**Task to carry out:**
Write out, word for word, every line in the data below from the one containing "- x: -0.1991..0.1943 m" to the one containing "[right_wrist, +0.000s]", both of them included.

——

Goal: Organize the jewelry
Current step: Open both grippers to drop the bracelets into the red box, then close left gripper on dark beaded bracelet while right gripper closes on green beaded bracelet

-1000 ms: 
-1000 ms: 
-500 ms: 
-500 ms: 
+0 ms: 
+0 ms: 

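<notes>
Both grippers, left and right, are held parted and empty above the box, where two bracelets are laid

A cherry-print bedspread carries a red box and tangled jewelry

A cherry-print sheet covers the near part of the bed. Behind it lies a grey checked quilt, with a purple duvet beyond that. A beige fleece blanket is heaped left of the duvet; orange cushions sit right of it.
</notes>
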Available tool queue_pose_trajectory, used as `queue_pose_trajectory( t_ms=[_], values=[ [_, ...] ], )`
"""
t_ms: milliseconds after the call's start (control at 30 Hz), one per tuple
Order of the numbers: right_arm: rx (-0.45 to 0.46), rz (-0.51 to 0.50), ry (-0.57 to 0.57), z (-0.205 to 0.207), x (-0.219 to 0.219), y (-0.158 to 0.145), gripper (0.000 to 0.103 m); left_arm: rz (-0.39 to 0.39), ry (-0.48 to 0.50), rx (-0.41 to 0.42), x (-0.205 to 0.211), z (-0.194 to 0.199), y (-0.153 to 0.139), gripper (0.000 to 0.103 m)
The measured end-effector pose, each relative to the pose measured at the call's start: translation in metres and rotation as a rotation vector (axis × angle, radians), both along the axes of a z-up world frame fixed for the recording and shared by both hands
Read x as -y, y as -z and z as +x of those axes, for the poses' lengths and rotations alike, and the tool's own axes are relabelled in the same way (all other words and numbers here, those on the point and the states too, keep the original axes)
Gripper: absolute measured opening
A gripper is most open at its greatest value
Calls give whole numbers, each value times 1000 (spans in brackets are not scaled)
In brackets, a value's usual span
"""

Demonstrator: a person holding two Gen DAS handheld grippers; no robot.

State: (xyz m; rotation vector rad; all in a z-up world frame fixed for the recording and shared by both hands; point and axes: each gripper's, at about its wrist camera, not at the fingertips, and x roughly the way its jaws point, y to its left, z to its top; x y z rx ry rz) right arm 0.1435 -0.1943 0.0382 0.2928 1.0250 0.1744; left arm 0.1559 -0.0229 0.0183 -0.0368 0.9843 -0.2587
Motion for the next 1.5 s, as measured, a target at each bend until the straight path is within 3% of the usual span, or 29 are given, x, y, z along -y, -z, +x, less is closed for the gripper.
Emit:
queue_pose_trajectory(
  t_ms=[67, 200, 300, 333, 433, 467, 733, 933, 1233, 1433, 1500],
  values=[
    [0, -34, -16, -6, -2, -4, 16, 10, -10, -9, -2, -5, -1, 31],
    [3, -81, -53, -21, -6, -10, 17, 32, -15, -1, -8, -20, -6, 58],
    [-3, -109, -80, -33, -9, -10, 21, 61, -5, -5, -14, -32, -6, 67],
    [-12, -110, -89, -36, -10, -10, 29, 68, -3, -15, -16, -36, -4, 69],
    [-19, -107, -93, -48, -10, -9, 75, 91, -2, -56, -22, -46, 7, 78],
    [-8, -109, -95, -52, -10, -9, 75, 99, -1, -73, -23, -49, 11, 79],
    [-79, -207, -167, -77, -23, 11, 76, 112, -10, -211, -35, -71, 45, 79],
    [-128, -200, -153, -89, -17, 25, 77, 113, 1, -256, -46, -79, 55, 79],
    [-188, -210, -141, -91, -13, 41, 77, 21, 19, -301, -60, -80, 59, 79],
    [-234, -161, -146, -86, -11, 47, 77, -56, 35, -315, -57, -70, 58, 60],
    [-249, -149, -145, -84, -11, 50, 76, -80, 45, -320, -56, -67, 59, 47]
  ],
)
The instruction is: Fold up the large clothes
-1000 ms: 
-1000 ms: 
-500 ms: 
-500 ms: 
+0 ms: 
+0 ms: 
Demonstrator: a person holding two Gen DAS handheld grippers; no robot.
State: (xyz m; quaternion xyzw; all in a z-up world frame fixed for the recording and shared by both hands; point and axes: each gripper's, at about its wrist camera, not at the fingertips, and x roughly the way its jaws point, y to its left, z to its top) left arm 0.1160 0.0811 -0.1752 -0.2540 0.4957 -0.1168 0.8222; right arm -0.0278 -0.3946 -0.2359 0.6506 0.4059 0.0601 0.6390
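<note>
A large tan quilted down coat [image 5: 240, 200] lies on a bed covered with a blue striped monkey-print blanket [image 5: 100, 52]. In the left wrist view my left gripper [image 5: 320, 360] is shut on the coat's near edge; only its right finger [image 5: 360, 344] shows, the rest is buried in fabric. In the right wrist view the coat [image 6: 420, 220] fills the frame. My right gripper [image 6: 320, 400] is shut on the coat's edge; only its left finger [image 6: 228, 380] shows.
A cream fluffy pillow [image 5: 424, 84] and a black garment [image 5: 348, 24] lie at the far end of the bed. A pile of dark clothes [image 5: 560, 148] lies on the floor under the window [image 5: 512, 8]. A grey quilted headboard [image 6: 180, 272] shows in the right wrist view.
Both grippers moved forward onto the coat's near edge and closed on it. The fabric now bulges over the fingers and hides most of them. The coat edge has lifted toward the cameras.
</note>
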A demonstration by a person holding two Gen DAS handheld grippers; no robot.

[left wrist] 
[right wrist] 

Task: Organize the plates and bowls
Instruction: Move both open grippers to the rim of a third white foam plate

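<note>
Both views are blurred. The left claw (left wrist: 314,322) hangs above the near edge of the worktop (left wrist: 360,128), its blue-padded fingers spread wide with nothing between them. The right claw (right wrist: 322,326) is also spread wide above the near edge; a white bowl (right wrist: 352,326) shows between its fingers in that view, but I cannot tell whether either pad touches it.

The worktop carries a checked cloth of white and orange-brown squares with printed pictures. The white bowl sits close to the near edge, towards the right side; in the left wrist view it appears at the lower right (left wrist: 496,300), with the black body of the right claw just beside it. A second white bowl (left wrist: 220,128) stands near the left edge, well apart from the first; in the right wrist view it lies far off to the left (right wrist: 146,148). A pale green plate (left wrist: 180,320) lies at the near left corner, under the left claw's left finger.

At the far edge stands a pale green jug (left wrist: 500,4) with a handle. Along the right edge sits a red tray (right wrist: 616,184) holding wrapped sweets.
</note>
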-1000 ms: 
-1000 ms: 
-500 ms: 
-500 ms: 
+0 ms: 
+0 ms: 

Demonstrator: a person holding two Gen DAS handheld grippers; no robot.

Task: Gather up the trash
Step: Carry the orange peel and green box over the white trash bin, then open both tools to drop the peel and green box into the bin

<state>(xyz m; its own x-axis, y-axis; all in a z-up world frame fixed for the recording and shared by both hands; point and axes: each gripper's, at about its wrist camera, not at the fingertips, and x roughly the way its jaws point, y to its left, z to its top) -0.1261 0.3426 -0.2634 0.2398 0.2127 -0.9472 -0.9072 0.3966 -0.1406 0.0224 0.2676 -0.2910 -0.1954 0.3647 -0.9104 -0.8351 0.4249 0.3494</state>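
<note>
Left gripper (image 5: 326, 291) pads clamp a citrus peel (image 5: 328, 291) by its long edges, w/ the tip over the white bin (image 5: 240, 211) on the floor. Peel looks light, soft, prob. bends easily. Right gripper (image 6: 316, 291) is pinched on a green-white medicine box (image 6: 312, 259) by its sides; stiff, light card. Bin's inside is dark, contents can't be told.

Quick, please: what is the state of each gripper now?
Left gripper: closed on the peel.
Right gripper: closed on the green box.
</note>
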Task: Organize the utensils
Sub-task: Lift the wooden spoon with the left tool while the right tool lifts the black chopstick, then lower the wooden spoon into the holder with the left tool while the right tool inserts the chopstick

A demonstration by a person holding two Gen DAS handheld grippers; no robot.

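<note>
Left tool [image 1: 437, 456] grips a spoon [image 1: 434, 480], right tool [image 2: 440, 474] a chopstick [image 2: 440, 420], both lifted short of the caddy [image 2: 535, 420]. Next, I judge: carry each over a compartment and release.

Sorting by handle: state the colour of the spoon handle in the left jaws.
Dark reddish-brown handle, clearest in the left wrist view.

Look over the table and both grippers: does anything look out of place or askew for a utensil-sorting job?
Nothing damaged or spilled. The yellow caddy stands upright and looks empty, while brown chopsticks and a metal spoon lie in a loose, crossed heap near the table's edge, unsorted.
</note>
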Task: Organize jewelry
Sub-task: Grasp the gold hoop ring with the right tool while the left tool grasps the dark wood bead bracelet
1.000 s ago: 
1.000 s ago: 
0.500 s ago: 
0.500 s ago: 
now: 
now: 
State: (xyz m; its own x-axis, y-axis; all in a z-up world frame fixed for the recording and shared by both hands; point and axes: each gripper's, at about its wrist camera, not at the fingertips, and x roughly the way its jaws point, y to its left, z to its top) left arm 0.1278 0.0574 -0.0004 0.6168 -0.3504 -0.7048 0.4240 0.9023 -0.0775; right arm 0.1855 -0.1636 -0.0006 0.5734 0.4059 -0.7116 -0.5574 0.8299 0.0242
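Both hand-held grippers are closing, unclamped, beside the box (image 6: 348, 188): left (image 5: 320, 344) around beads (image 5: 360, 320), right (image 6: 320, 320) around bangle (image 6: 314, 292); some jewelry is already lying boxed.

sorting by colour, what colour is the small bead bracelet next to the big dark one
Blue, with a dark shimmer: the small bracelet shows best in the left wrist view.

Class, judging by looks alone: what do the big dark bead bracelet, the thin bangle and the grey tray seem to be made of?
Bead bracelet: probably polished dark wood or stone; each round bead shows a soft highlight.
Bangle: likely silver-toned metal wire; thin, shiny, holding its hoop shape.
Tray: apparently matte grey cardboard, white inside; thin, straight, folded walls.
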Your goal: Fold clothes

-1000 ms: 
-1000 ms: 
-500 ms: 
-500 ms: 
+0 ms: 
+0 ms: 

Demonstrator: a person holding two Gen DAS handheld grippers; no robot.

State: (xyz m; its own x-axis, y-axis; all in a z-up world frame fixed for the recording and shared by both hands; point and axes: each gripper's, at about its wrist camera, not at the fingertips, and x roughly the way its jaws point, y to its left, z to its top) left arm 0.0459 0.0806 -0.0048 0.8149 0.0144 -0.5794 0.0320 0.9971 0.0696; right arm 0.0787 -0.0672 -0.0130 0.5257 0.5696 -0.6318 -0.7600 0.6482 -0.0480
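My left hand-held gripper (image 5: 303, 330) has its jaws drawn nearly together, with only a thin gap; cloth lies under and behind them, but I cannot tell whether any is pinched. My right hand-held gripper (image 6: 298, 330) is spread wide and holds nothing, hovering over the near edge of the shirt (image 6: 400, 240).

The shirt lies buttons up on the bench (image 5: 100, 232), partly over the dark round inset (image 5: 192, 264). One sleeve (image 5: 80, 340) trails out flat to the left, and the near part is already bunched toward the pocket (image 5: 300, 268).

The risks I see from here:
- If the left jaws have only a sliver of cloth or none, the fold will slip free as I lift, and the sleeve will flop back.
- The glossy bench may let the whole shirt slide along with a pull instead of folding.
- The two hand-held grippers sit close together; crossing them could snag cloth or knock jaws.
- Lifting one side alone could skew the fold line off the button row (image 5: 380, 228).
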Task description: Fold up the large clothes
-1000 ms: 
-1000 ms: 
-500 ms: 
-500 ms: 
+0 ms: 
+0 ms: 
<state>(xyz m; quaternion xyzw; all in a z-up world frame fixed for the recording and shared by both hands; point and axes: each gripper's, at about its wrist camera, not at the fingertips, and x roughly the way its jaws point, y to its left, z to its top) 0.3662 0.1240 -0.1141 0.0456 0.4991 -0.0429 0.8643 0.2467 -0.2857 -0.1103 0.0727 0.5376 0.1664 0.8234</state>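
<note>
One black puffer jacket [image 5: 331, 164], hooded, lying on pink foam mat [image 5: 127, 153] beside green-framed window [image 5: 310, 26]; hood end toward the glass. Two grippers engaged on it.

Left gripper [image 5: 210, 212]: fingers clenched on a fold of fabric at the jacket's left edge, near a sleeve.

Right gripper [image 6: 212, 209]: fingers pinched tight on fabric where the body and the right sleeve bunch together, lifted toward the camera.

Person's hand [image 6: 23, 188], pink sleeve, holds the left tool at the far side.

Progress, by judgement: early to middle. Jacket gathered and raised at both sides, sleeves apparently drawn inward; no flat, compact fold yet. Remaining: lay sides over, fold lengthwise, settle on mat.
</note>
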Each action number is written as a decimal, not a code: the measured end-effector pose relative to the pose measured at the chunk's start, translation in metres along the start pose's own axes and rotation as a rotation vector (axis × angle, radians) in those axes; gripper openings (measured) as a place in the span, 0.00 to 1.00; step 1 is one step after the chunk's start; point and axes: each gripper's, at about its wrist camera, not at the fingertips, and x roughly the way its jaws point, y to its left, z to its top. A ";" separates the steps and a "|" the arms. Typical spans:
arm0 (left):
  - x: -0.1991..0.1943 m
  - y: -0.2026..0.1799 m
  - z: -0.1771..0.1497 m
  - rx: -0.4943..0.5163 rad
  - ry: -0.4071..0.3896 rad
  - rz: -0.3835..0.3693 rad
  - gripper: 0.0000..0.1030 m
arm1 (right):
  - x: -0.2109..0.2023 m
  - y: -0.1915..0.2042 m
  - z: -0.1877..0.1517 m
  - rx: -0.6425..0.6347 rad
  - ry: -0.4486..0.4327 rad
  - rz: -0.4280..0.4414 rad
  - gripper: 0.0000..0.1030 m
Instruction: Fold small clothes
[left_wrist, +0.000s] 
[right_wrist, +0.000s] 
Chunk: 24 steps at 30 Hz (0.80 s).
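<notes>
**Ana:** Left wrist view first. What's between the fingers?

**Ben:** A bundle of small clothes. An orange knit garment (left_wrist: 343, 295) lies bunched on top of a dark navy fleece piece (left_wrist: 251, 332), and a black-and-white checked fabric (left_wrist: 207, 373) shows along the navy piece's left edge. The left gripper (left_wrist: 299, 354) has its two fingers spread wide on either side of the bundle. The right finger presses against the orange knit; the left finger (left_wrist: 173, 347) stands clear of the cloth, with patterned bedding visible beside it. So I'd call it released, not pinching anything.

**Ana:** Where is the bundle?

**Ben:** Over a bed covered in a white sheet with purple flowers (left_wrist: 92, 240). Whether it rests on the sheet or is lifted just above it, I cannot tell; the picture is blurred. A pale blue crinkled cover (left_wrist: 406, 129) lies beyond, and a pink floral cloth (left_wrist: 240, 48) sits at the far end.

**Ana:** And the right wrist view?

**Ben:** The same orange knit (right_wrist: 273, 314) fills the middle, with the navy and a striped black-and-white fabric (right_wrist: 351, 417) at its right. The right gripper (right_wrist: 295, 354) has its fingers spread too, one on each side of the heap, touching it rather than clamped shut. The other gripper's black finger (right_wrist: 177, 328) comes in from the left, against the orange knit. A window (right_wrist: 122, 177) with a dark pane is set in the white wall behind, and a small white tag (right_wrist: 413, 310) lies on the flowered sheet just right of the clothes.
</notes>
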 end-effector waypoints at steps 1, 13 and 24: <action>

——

**Your response:**
  - x: -0.1991..0.1943 m
  - y: -0.2026..0.1799 m
  - z: -0.1771..0.1497 m
  - rx: -0.4943..0.5163 rad
  - ry: -0.4071..0.3896 rad
  - rz: -0.3835..0.3693 rad
  - gripper: 0.0000..0.1030 m
arm1 (right):
  - x: -0.2109..0.2023 m
  - y: -0.1915..0.2042 m
  - z: -0.1877..0.1517 m
  - rx: -0.6425..0.6347 rad
  - ry: -0.4486..0.4327 rad
  - rz: -0.4280..0.4414 rad
  - gripper: 0.0000..0.1030 m
Instruction: Fold small clothes
[left_wrist, +0.000s] 
[right_wrist, +0.000s] 

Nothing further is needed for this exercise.